问题
The official documentation for the MSG format states
- PidTagStoreSupportMask
indicates whether string properties within the .msg file are Unicode-encoded or not. STORE_UNICODE_OK Set if the string properties are Unicode-encoded.
- PidTagMessageCodepage
specifies the code page used to encode the non-Unicode string properties on this Message object
- PidTagInternetCodepage
indicates the code page used for the PidTagBody property or the PidTagBodyHtml property
Based on the above my understanding is that if the unicode mask is set then all String properties are unicode encoded i.e UTF-16LE If the mask is not set then PidTagMessageCodepage is used to decode all String properties in the message. Based on the documentation non-unicode and unicode properties cannot exist together.
So, what is the purpose of the PidTagInternetCodepage ? It is used to decode the body or bodyhtml which have types ptystring.
If a message has the unicode storemask then
Q1. Do we decode the PidTagBody/PidTagBodyHtml using unicode or PidTagInternetCodepage ?

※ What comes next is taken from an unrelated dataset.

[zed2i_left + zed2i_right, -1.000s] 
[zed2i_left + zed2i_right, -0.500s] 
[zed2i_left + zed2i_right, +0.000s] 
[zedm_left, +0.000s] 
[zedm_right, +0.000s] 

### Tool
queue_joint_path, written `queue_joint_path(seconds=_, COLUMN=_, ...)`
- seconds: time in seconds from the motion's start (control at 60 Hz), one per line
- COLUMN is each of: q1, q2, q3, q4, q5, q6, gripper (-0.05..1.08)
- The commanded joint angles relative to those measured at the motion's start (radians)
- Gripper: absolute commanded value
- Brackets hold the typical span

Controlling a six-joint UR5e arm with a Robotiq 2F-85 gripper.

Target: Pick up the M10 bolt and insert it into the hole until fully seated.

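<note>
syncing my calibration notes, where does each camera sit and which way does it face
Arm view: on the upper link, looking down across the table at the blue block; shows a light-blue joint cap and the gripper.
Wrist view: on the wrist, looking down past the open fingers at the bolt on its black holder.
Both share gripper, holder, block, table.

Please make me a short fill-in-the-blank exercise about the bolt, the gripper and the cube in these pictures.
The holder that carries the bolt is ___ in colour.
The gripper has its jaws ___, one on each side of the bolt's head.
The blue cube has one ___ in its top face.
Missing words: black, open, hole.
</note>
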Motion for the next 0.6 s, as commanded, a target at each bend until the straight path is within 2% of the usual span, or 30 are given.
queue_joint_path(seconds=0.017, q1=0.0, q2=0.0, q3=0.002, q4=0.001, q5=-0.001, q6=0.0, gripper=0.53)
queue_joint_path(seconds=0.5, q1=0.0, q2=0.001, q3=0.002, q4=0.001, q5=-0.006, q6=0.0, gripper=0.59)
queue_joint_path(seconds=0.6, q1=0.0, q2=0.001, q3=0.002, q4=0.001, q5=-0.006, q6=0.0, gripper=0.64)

If a message is non-unicode then
Q2. Do we decode PidTagBody/PidTagBodyHtml using PidTagMessageCodepage or PidTagInternetCodepage ?
Q3. Do we use unicode when storemask is set, and when it is not first attempt PidTagInternetCodepage then PidTagMessageCodepage for PidTagBody/PidTagBodyHtmlit ?
Q4. What do we do if none are present .. default to 1252 ?
回答1:
PR_BODY is not different from any other string property (such as PR_SUBJECT) - it comes in both PT_STRING8 and PT_UNICODE flavors.
PR_HTML, on the other hand, is PT_BINARY and it stores the data in a binary byte blob. Most HTML bodies includes the charset as a part of the HTML headers, but if it is not present, you will need to use PR_INTERNET_CODEPAGE.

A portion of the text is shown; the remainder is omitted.